Do CIA cables show doctors monitoring torture?

Documents obtained by the ACLU seem to show that medical personnel monitored the waterboarding of Abu Zubaydah

Published May 28, 2009 10:41AM (EDT)

Protestors demonstrate the use of water boarding to volunteer Maboud Ebrahim Zadeh, Monday, Nov. 5, 2007, in front of the Justice Department in Washington.
Protestors demonstrate the use of water boarding to volunteer Maboud Ebrahim Zadeh, Monday, Nov. 5, 2007, in front of the Justice Department in Washington.

Evidence is emerging that medical personnel monitored the medical effects of the waterboarding of Abu Zubaydah, the al-Qaida operative who was, according to government reports, subjected to the near-drowning at least 83 times in August 2002.

The new information comes from descriptions of cables, classified as top secret and relating to the interrogation of Abu Zubaydah, that were transmitted from a Central Intelligence Agency field station to the agency's Langley, Va., headquarters nearly every day between Aug. 1 and Aug. 18 that year.

The descriptions of the cables (here and here) reveal that a daily "medical update" and "behavioral comments" along with status and threat updates were sent to CIA headquarters throughout that period.
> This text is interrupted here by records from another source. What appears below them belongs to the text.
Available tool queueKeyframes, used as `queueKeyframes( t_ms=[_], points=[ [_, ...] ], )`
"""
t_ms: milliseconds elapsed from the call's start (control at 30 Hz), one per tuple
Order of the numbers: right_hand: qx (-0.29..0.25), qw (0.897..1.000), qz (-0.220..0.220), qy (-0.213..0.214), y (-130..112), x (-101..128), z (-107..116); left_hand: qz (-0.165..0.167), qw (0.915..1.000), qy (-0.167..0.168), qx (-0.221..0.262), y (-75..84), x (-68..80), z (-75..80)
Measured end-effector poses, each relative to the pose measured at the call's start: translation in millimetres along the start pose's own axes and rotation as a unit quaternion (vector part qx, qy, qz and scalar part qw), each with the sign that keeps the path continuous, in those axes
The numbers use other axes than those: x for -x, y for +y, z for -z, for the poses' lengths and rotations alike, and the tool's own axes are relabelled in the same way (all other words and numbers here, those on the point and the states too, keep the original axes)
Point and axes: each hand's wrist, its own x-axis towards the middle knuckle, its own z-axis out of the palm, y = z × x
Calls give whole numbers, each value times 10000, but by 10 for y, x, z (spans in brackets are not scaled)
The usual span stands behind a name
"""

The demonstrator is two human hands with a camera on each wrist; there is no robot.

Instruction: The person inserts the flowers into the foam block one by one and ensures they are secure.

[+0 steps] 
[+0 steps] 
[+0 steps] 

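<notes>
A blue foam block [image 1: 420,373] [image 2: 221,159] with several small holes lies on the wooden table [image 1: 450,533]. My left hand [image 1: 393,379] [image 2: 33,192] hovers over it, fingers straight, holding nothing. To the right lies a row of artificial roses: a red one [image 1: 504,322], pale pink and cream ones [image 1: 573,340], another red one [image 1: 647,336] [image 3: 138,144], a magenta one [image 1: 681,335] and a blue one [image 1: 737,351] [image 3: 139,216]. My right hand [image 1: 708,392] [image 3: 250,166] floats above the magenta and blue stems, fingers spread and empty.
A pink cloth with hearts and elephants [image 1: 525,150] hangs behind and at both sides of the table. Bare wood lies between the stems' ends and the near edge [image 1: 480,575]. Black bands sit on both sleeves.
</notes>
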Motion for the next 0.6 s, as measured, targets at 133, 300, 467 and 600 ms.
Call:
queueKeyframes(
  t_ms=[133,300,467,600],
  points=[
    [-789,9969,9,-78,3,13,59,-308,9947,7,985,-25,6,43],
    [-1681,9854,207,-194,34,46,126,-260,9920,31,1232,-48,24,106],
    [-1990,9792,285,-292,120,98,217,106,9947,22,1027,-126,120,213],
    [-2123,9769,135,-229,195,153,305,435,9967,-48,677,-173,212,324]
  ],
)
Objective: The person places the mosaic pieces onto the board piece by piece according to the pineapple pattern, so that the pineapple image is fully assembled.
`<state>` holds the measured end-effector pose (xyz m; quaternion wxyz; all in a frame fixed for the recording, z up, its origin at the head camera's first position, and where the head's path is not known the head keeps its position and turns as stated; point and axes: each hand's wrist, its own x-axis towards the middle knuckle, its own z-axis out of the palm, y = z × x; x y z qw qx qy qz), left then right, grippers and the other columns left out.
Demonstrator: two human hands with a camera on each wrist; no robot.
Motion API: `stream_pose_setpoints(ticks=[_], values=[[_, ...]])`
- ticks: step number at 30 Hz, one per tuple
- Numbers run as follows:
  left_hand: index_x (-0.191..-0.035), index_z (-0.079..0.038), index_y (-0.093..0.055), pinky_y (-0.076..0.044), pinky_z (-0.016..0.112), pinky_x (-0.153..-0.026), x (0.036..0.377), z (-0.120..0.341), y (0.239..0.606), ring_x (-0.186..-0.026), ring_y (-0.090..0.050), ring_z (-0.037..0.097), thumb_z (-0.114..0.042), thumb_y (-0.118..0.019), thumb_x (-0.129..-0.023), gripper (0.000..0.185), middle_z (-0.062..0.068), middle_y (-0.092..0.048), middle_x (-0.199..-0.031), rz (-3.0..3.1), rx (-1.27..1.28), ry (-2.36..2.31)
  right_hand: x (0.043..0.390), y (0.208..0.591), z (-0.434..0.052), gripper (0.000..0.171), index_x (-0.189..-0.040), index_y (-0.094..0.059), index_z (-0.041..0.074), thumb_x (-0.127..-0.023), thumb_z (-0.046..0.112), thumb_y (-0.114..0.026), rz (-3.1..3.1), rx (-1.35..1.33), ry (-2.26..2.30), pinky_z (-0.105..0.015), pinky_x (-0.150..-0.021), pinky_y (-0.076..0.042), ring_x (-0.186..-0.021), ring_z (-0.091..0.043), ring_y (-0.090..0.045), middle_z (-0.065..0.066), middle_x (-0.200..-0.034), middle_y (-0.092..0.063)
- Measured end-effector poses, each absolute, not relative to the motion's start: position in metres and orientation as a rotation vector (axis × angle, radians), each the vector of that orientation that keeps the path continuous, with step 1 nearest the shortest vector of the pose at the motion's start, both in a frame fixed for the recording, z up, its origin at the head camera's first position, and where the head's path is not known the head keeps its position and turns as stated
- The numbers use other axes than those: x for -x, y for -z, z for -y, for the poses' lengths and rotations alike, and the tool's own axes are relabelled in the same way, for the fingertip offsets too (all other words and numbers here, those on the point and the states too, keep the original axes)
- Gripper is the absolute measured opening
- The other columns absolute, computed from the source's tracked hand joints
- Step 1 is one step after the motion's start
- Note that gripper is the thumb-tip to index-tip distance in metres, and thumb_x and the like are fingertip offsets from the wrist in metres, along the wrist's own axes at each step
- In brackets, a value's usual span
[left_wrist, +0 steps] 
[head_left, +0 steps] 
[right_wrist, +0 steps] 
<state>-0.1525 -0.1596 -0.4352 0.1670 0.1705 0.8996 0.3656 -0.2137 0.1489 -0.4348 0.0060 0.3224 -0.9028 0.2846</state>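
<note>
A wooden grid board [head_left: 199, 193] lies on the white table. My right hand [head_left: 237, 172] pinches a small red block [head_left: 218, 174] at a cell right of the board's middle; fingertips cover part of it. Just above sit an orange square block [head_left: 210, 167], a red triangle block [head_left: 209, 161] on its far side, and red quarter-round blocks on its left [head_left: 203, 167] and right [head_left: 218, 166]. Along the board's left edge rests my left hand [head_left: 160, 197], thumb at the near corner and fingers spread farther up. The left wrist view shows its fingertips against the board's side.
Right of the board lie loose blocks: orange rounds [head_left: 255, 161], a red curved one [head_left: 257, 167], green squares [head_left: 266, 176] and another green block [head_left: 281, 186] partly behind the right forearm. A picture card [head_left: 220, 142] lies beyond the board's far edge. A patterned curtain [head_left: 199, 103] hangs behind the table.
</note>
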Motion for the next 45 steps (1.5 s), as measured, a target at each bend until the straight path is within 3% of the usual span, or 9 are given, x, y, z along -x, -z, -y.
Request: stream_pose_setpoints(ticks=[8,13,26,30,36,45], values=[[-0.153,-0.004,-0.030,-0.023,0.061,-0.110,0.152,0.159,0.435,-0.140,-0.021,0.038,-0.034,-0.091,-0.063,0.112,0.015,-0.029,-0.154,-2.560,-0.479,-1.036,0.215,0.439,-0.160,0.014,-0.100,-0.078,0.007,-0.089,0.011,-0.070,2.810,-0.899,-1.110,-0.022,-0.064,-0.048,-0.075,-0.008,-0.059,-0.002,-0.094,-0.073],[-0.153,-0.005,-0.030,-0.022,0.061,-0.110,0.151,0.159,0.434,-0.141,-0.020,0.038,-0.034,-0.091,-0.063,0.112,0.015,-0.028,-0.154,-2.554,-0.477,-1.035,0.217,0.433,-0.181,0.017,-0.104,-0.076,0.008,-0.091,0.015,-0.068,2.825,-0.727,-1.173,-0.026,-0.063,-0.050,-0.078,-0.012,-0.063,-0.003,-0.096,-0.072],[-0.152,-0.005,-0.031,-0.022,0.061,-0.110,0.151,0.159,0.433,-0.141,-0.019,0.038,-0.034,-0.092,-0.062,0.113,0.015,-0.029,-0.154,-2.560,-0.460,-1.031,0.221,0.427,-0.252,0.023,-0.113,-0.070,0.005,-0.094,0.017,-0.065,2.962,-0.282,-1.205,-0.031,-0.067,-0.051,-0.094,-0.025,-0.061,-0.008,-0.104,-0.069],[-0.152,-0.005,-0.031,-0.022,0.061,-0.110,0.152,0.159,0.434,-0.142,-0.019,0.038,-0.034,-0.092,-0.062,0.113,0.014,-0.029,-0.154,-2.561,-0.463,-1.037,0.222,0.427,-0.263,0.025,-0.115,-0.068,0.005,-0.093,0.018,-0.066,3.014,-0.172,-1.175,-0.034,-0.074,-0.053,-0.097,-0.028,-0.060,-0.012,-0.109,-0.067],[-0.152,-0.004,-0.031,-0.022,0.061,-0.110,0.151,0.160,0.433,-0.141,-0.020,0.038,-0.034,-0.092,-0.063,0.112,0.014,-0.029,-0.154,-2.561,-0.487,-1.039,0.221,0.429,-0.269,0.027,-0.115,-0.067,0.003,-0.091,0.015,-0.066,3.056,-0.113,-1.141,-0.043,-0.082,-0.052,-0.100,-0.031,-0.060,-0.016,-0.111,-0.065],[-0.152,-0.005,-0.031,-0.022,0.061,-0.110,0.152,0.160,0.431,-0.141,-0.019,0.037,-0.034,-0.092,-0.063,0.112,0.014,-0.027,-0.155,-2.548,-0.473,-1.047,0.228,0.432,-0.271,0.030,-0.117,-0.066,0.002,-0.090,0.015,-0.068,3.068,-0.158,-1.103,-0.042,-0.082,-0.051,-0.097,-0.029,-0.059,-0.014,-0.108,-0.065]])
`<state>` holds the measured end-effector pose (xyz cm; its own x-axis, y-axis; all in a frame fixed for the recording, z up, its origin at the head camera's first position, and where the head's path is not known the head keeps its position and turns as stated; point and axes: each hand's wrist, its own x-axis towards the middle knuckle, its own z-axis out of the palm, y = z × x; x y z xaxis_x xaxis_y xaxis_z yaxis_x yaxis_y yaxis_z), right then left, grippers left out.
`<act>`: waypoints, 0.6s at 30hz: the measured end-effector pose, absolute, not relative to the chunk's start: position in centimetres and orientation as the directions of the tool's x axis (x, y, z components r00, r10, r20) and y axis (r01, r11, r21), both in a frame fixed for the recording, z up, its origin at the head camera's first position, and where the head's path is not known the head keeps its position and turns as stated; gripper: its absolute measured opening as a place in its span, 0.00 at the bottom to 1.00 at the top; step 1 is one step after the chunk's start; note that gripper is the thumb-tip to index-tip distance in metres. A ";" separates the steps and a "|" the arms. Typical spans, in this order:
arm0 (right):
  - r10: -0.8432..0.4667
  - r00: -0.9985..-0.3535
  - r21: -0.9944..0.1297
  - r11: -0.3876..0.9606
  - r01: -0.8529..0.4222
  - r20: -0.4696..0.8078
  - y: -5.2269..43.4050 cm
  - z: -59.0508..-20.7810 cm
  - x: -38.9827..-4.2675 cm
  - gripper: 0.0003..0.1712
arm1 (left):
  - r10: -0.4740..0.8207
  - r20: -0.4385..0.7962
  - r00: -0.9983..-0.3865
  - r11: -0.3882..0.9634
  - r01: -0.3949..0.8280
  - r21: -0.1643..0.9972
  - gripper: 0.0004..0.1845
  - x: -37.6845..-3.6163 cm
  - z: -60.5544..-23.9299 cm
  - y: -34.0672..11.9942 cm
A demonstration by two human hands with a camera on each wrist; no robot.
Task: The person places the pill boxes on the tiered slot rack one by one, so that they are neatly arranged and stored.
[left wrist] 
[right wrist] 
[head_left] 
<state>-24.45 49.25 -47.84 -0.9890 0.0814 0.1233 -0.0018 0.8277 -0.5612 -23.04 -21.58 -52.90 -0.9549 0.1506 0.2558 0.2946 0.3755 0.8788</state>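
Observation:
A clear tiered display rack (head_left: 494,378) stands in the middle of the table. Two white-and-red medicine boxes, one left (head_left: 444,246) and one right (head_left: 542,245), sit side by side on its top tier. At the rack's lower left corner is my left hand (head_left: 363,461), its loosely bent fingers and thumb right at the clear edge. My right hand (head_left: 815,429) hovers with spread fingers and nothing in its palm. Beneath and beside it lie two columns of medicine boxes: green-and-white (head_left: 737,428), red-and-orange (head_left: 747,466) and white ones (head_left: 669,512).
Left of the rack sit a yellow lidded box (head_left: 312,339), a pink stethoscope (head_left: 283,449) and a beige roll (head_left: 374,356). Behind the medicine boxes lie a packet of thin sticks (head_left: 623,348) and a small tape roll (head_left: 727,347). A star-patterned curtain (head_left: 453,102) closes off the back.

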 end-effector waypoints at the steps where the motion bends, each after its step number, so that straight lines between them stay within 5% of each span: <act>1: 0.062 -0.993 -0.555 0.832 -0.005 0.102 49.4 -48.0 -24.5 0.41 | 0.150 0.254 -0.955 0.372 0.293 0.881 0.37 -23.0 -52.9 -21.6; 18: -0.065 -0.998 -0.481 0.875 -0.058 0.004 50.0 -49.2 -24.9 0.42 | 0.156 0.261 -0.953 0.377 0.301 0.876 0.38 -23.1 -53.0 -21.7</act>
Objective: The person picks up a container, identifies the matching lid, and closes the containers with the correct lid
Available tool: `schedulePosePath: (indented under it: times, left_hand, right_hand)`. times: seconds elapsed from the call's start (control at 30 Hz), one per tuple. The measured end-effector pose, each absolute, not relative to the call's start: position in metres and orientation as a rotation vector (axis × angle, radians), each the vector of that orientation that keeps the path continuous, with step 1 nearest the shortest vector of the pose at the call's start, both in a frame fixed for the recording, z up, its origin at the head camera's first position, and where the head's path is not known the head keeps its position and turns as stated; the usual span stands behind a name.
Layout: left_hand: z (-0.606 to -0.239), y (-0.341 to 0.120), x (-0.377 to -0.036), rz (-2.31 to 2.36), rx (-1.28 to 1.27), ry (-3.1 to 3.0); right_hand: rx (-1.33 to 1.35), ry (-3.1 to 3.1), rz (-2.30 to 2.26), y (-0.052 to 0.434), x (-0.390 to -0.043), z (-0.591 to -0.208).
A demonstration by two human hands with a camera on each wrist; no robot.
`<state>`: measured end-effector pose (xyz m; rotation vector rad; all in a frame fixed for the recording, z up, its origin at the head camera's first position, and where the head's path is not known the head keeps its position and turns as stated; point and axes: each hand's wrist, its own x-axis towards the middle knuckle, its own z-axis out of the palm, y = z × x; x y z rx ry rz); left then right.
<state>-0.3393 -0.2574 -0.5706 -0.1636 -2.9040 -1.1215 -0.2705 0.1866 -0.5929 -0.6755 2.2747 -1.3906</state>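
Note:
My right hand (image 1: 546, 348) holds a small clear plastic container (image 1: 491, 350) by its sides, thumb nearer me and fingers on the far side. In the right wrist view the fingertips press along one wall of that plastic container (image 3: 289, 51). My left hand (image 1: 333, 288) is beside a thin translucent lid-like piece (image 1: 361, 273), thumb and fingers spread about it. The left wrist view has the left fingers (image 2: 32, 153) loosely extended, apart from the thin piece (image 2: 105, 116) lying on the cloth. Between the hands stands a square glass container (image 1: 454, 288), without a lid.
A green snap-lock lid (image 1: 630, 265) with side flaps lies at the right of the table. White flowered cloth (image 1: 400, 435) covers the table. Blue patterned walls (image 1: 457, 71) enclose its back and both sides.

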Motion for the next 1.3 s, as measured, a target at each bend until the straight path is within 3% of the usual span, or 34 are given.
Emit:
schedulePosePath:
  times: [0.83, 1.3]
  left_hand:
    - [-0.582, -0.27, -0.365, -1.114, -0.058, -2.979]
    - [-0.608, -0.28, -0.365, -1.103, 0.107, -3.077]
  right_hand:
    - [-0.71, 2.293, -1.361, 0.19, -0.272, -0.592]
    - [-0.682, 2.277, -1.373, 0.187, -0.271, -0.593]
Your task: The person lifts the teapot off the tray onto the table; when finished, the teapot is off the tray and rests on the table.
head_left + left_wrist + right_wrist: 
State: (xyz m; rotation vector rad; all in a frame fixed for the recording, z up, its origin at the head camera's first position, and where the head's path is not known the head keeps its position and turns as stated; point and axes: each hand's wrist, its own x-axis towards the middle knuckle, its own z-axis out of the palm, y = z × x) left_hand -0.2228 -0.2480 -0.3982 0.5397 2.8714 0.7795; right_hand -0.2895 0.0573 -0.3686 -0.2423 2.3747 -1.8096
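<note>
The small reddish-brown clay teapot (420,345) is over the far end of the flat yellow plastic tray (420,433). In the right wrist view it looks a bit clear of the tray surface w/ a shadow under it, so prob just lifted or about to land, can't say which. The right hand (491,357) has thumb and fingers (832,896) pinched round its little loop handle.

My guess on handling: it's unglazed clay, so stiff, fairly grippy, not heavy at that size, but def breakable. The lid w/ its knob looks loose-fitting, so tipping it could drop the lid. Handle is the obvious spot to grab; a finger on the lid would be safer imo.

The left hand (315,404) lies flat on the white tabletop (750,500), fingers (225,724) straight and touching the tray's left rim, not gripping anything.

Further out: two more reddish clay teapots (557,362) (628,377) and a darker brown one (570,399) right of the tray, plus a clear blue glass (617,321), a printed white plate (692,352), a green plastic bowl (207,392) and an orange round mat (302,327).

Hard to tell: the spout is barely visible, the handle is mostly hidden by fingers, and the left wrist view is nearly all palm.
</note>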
On five occasions between Aug. 4 and Aug. 9, an additional cable was sent containing "medical information" along with such information as the strategies for interrogation sessions, raw intelligence, the use of interrogation techniques to elicit information, and the reactions to those techniques. The fact that medical information was included in these cables hints that Abu Zubaydah was medically monitored during or after being subjected to those techniques. Both professional organizations and human rights groups have rejected as unethical any monitoring role for medical personnel.

A summary of the 34 cables and of a handwritten log book were released to the American Civil Liberties Union earlier this month on orders of U.S. District Judge Alvin Hellerstein, who is presiding over a Freedom of Information Act lawsuit brought by the group. The lawsuit was based on a request for records related to detainee treatment that the ACLU and four other advocacy groups made of the U.S. Departments of Defense, Justice and State and the CIA in 2003. The new summary, known as a Vaughn Index, was released in response to a motion that the ACLU filed in 2007 after then-CIA director Michael Hayden acknowledged that the agency had destroyed videotapes of detainee interrogations in 2005.

The cables themselves have not been made public, and the agency is contesting their release. In response to a request for more detail on the medical information included in the cables and the reasons that information was transmitted from the field site to CIA headquarters, CIA spokesman Paul Gimigliano wrote in an e-mail to ProPublica: "The materials speak for themselves."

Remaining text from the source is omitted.